> **WORK ORDER**:
The full listing, exactly as written and with no images, is the expected output.

> **DATASET EXCERPT**:
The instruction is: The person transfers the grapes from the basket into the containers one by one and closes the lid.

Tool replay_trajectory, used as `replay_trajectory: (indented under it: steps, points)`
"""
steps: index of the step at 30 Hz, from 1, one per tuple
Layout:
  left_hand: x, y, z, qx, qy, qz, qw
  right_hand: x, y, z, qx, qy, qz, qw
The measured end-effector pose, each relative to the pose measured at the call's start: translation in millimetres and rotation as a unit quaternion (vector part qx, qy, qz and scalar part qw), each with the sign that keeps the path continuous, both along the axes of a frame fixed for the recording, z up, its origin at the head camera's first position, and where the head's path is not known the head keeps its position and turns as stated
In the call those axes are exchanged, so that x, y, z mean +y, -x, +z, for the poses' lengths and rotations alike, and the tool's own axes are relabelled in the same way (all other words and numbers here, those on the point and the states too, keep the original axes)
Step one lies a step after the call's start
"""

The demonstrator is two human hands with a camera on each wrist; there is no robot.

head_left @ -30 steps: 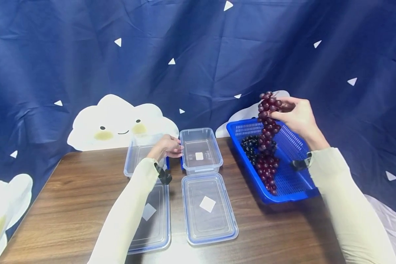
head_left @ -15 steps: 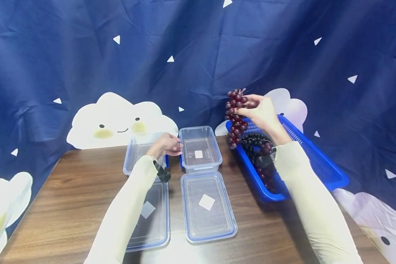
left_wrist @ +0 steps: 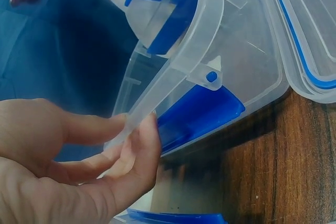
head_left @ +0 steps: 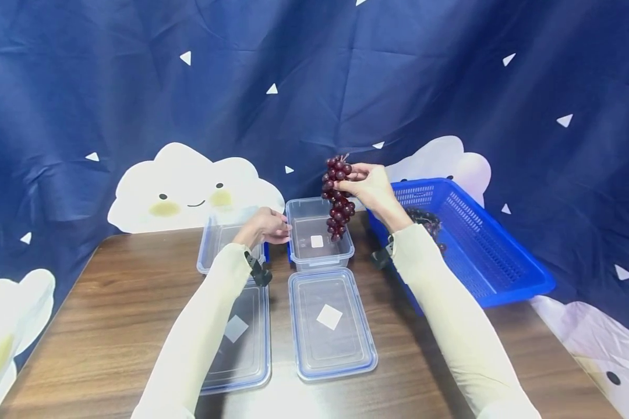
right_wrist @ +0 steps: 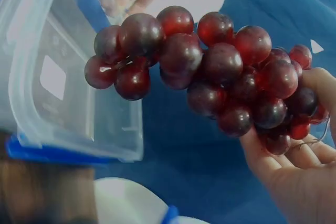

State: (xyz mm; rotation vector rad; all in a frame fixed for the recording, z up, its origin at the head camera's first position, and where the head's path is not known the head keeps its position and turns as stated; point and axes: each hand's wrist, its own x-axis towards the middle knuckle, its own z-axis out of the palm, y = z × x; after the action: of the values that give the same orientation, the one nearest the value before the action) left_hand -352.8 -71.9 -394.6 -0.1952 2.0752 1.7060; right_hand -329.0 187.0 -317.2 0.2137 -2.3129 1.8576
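Note:
A bunch of red grapes (head_left: 338, 203) hangs from my right hand (head_left: 371, 187), whose thumb and fingers grip it near the stem end. Its lower tip dangles over the right-hand clear plastic container (head_left: 320, 259), which has a white square label inside. My left hand (head_left: 266, 227) pinches that container's left rim between thumb and fingers, as the left wrist view shows at the rim (left_wrist: 157, 90). Below the rim a blue side clip (left_wrist: 202, 116) hangs down. In the right wrist view the grapes (right_wrist: 202, 64) lie close to the container wall without plainly touching it.
A second clear container (head_left: 209, 247) stands to the left, partly behind my left hand. Two lids (head_left: 335, 349) with white labels lie in front of the containers. On the right, a blue basket (head_left: 495, 256) holds dark grapes (head_left: 424, 220), partly hidden by my right arm.
My right hand has carried the red grapes left, out from over the blue basket to above the right-hand container. My left hand stays at the container rim.

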Motion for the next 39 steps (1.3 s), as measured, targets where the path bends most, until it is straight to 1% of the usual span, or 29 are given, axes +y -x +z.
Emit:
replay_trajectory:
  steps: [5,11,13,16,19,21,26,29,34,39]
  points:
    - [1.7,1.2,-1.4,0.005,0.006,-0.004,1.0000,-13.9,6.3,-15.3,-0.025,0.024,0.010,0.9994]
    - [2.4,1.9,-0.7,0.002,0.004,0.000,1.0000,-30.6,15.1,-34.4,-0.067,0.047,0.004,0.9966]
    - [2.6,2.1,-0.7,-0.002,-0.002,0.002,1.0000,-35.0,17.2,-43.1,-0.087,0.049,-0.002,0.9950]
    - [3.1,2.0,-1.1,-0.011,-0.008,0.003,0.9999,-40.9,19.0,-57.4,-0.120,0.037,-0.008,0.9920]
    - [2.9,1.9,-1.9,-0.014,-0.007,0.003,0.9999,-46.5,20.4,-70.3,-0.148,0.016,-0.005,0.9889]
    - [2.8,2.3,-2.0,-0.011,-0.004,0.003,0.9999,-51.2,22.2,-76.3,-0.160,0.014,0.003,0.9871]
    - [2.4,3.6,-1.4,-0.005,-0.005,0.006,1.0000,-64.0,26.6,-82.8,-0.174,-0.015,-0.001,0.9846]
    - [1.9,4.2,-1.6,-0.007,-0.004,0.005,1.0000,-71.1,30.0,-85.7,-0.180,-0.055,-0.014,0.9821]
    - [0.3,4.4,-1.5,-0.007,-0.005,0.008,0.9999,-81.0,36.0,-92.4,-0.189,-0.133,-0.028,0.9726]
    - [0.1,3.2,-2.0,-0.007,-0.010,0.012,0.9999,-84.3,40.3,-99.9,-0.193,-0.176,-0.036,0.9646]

> **TASK RESULT**:
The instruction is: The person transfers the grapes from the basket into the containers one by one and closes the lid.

Tool replay_trajectory, used as `replay_trajectory: (indented under it: steps, points)`
"""
steps: index of the step at 30 Hz, from 1, one per tuple
Layout:
  left_hand: x, y, z, qx, qy, qz, qw
  right_hand: x, y, z, qx, qy, qz, qw
The measured end-effector pose, each relative to the pose measured at the call's start: translation in millimetres and rotation as a unit quaternion (vector part qx, qy, qz and scalar part qw), each with the sign that keeps the path continuous, both along the axes of a frame fixed for the recording, z up, its origin at the head camera's first position, and where the head's path is not known the head keeps its position and turns as stated
In the call those axes are exchanged, so that x, y, z mean +y, -x, +z, for the poses' lengths and rotations alike, and the tool's own axes are relabelled in the same way (all other words and numbers here, those on the point and the states too, keep the original axes)
Step one lies a step after the call's start
"""

The demonstrator is two human hands with a camera on each wrist; there is no robot.

head_left @ -30 steps: 
head_left @ -15 steps: 
left_wrist @ +0 steps: 
head_left @ +0 steps: 
right_wrist @ +0 steps: 

State: (xyz mm; rotation vector rad; all in a frame fixed for the recording, z up, its origin at the head camera's first position, and where the head's path is not known the head keeps its position and turns as stated; point and axes: each hand's wrist, its own x-axis towards the middle knuckle, its own z-axis out of the palm, y = z × x; after the action: of the values that give the same orientation, the one nearest the value before the action) left_hand -352.8 -71.9 -394.6 -0.1952 2.0752 1.7060; right_hand -329.0 187.0 -317.2 0.2137 -2.3129 1.8576
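Note:
A bunch of red grapes (head_left: 338, 203) hangs from my right hand (head_left: 371, 187), whose thumb and fingers grip it near the stem end. Its lower tip dangles over the right-hand clear plastic container (head_left: 320, 259), which has a white square label inside. My left hand (head_left: 266, 227) pinches that container's left rim between thumb and fingers, as the left wrist view shows at the rim (left_wrist: 157, 90). Below the rim a blue side clip (left_wrist: 202, 116) hangs down. In the right wrist view the grapes (right_wrist: 202, 64) lie close to the container wall without plainly touching it.
A second clear container (head_left: 209, 247) stands to the left, partly behind my left hand. Two lids (head_left: 335, 349) with white labels lie in front of the containers. On the right, a blue basket (head_left: 495, 256) holds dark grapes (head_left: 424, 220), partly hidden by my right arm.
My right hand has carried the red grapes left, out from over the blue basket to above the right-hand container. My left hand stays at the container rim.
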
Motion for the next 39 steps (1.3 s), as measured, targets where the path bends most, until it is straight to 1% of the usual span, or 29 are given, axes +y -x +z.
Emit:
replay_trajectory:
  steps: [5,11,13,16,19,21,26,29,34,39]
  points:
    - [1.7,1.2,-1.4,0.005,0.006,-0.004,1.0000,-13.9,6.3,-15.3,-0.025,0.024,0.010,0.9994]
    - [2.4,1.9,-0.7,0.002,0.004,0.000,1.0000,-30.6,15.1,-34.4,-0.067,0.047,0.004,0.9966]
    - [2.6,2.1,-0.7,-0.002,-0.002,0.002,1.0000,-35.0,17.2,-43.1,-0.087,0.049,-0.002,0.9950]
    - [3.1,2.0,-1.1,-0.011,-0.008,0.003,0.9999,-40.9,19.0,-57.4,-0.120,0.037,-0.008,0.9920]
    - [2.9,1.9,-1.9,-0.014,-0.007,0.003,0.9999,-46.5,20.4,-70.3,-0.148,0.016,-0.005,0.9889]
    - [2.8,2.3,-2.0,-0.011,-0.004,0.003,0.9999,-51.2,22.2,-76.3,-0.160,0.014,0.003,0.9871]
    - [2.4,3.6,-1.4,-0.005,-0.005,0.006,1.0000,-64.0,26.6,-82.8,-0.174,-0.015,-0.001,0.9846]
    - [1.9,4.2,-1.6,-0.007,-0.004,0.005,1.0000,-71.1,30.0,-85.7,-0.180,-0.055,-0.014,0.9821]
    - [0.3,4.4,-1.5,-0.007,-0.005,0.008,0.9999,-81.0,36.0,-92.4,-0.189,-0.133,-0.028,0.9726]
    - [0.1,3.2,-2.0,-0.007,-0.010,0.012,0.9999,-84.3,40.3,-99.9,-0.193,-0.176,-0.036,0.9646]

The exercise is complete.